▽
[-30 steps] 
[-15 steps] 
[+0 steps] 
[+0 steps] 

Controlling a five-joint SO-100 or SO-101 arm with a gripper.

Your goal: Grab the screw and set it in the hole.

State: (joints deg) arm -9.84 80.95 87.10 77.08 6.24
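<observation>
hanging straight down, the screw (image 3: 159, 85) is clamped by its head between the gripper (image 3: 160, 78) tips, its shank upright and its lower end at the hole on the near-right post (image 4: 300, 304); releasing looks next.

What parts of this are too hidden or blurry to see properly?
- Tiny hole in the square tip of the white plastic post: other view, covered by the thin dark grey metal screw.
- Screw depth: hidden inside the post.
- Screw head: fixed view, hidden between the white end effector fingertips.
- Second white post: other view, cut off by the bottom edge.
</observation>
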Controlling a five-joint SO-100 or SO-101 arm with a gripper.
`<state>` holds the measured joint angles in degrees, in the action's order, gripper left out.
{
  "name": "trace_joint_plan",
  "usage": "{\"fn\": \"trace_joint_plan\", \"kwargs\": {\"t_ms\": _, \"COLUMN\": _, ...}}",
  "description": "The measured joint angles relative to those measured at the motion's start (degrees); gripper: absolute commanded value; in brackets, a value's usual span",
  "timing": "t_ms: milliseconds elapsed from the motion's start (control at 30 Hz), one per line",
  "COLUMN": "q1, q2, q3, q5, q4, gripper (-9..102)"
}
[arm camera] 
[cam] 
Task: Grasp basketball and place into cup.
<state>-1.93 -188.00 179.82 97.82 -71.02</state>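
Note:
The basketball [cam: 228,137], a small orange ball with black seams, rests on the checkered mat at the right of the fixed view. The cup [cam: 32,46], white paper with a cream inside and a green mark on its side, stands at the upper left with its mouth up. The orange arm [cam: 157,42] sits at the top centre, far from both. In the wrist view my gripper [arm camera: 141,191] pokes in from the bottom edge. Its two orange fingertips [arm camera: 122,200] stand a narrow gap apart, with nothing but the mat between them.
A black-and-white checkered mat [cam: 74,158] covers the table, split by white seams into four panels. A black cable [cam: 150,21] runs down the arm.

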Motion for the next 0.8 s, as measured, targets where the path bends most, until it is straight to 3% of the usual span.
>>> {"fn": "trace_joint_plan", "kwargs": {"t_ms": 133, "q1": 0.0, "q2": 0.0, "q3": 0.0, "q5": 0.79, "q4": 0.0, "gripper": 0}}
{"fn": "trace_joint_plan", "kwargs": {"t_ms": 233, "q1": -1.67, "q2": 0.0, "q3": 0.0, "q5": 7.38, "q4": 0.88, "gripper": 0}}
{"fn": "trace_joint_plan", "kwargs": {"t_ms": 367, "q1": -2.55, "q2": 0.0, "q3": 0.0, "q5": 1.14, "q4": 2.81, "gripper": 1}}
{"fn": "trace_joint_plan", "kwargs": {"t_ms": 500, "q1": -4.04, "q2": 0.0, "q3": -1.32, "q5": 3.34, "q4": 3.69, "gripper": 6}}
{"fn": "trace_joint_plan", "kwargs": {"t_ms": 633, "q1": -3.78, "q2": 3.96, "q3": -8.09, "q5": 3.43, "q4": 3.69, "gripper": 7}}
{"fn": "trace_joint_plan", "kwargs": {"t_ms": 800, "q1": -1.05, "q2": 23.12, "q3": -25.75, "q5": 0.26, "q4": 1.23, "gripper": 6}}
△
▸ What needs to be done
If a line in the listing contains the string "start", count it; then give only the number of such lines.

▸ Solved problem
2